Des traces d’une infection réussie par Pegasus ont été trouvées sur les téléphones portables de six journalistes indiens qui ont accepté de faire examiner leurs téléphones, après avoir été informés que leur numéro figurait sur la liste des personnes potentiellement visées. (...)

« Compte tenu de la façon dont ce gouvernement abuse de la Constitution indienne pour incarcérer ses plus ardents défenseurs, je ne sais pas si je dois considérer cela comme une menace ou un compliment », a réagi le chroniqueur de The Wire, Prem Shankar Jha.

« Mon travail consiste à continuer [à réaliser] des articles… L’actualité continue, les histoires doivent être racontées telles qu’elles sont, sans omettre de faits ni les déformer », a réagi Vijaita Singh, journaliste à The Hindu.

Rohini Singh, journaliste à The Wire, ne cache pas son amertume : « Malheureusement, la surveillance est considérée comme une activité qu’un gouvernement puissant effectue de toute façon. Ce comportement n’est pas vraiment critiqué par les médias de masse, c’est ce que je trouve le plus triste. » (...)

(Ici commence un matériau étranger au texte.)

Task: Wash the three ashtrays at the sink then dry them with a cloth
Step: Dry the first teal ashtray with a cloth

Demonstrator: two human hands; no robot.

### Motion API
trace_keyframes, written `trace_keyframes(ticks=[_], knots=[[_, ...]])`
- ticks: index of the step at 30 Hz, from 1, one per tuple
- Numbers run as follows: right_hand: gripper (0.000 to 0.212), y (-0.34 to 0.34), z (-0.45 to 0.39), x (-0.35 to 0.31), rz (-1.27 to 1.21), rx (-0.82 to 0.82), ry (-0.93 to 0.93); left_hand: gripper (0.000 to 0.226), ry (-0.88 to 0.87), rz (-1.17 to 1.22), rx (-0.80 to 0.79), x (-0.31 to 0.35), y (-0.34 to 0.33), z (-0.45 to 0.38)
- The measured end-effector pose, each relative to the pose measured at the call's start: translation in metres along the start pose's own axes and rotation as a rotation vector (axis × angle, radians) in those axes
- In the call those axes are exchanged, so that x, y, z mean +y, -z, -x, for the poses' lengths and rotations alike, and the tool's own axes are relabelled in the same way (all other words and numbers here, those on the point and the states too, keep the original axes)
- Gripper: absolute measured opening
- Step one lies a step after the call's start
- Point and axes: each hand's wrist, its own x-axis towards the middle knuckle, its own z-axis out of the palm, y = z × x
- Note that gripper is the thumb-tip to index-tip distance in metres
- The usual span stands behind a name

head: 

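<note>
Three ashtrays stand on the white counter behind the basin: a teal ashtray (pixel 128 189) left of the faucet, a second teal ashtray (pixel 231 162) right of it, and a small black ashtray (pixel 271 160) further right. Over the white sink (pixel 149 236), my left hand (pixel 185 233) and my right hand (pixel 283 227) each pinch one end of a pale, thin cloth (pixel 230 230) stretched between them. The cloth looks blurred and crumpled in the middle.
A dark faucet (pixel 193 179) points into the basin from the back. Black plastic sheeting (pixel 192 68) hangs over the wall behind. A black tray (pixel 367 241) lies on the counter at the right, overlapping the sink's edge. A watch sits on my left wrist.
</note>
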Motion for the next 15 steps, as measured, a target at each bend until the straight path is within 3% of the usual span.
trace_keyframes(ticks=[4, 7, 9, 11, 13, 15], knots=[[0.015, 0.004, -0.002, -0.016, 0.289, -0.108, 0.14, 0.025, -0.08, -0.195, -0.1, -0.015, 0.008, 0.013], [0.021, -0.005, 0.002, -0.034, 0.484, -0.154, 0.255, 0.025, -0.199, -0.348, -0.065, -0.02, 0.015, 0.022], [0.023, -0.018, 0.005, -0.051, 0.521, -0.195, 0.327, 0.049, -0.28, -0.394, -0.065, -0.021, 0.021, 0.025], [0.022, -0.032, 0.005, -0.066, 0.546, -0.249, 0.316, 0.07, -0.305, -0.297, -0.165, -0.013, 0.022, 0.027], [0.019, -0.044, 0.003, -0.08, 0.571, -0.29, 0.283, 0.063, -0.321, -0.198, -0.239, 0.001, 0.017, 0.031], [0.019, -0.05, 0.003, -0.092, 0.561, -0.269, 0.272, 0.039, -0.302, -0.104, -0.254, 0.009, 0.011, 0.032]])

Plusieurs journalistes chevronnés, qui ont aujourd’hui quitté le secteur des médias, apparaissent également sur la liste d’individus potentiellement visés. C’est notamment le cas de l’ancien journaliste spécialiste de la sécurité nationale Saikat Datta ; l’ancien rédacteur en chef de l’hebdomadaire Economics and Political Weekly Paranjoy Guha Thakurta, qui écrit désormais régulièrement pour Newsclick.in ; l’ancienne présentatrice de TV18 et journaliste diplomatique à The Tribune Smita Sharma ; l’ancien journaliste d’Outlook S.N.M. Abdi ; et l’ancien journaliste de DNA Iftikhar Gilani.

L’analyse des données par The Wire montre que la plupart de ces journalistes ont été ciblés entre 2018 et 2019, à l’approche des élections législatives indiennes de 2019.

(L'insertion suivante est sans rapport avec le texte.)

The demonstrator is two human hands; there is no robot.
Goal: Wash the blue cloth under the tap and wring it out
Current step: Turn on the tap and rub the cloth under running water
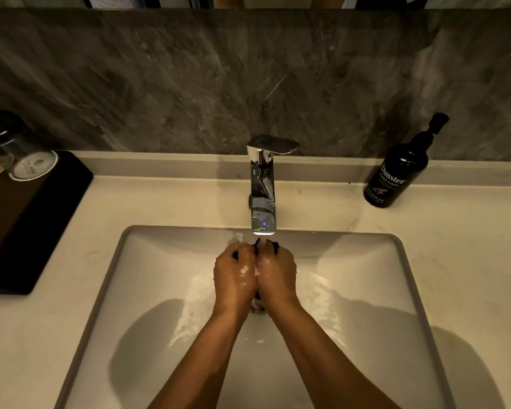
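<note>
Blue cloth (275,246): balled below chrome tap (263,196), left hand (235,273) and right hand (278,271) fingers curled tight around it. Risk: hard squeezing under running water sprays beyond the sink (366,261).

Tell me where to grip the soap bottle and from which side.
Grip the soap bottle around its wide round body, coming from its left, the sink side. It stands upright with bare counter there; the pump neck is thin and the wall is close behind it.

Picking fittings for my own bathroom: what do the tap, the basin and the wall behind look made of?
Tap: polished chrome-look metal, mirror reflections. Basin: smooth glossy white, probably ceramic, shiny where wet. Wall: grey veined stone or stone-look tile; cannot tell which.
</note>
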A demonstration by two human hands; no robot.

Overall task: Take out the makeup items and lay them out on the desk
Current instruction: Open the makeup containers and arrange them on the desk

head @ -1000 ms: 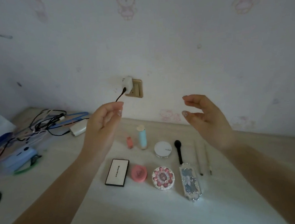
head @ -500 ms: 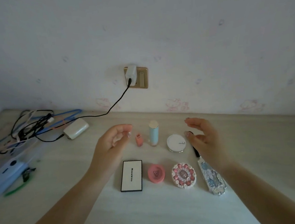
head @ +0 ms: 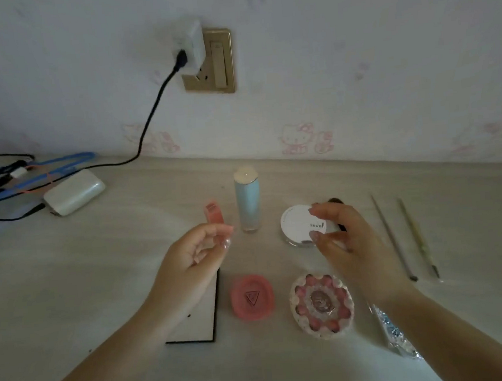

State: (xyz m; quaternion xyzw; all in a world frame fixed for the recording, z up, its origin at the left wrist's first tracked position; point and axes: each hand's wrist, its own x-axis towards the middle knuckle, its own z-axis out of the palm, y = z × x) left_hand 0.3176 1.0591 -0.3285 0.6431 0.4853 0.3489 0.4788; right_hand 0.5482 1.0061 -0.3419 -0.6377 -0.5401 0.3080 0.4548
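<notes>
Makeup items lie in rows on the pale desk [head: 289, 369]. The back row has a small pink lipstick [head: 214, 213], an upright light-blue tube [head: 248, 202] and a white round compact [head: 296, 222]. In front lie a white palette with a black edge [head: 200, 319], a pink round compact [head: 252, 298], a pearl-rimmed round compact [head: 322, 304] and a glittery case [head: 395, 332]. My left hand [head: 186, 266] hovers over the palette's top, fingers loosely curled, holding nothing. My right hand [head: 352, 248] hovers at the white compact's right edge, thumb and forefinger apart, hiding most of a black brush [head: 335, 201].
Two thin brushes [head: 390, 233] [head: 417, 236] lie to the right of my right hand. A white power bank [head: 74, 192] and tangled cables [head: 0, 182] sit at the back left. A charger [head: 191, 48] is plugged into the gold wall socket [head: 220, 60].
Both hands have come down from in front of the wall to just above the items. The view has tilted down and closer to the desk.
</notes>
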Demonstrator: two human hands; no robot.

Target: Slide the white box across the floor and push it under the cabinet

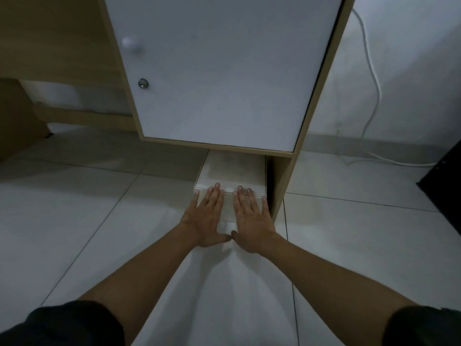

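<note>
Across the pale tiled floor (104, 221), from largest to smallest: a tall cabinet (321, 101) with a light wood frame stands against the grey wall, its white door (224, 71) shut, with a round knob (130, 42) and a small lock (143, 83) near the door's left edge. Below the cabinet's bottom panel is an open gap, and the white box (232, 171) sits on the floor partly inside that gap, close beside the cabinet's right side panel; its far part is under the cabinet while its near end sticks out toward the person. What the box holds cannot be told, as its top is closed. Both bare forearms reach forward from dark sleeves. Left hand (205, 216) and right hand (252, 218) lie flat and spread open against the box's near end, fingertips over its top edge, thumbs almost touching, gripping nothing. A white cable (374, 78) hangs down the wall at right
</note>
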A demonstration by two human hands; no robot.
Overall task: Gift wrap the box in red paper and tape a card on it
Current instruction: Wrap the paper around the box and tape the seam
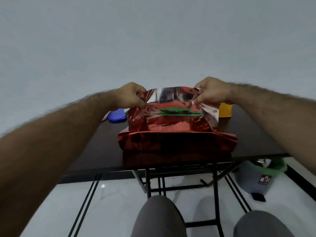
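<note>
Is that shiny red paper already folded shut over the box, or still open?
Still open. Both hands, left and right, pinch the red paper's far flap and hold it raised, with a green strip uncovered beneath.

Shiny metallic red on the wrapping paper (pixel 171 129), with a silvery underside flashing at the raised flap and a thin green stripe running across it. The desk (pixel 95 147) is dark brown, nearly black. There's a blue lid (pixel 117 115) at the left and a yellow thing (pixel 225 110) at the right. The floor (pixel 111 199) shows glossy white tiles with black double lines. Grey trousers (pixel 157 218) below, and a grey bag (pixel 253 178) with a green rim.
</note>
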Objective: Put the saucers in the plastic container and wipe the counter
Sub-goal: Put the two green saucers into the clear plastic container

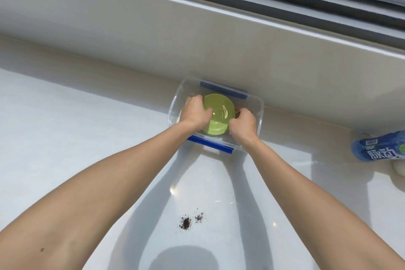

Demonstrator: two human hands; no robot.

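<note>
A clear plastic container [252, 103] with blue clips stands on the white counter [87, 120] against the back wall. Inside it lies a light green saucer [219, 112]. My left hand [195, 114] grips the saucer's left edge and my right hand [243, 125] grips its right edge, both reaching down into the container. Whether more saucers lie under the green one is hidden. A small patch of dark brown crumbs [189, 221] sits on the counter nearer to me, between my forearms.
A blue labelled bottle [379, 147] lies at the right edge of the counter, with a white object [400, 167] just below it. A raised sill and window frame [241, 6] run along the back.
</note>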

Certains journalistes semblent avoir été ajoutés à la liste plus ou moins en même temps, suggérant qu’un groupe était ciblé. D’autres ont été ajoutés individuellement, probablement à cause des sujets de leurs enquêtes. (...)

Le député indien et ancien journaliste Santosh Bhartiya, devenu journaliste, a également été ajouté à la liste début 2019.
Des médias régionaux également pris pour cibles (...)

Les journalistes indiens cités dans cet article ne sont pas les seuls à avoir été ciblés ou espionnés. The Wire et Forbidden Stories ont proposé à plusieurs autres reporters figurant dans la liste de cibles potentielles de faire analyser leurs téléphones. Mais ils ont refusé, en citant des motifs différents, qui vont du manque de soutien de leur direction au fait qu’ils n’ont pas suffisamment confiance dans le processus d’analyse.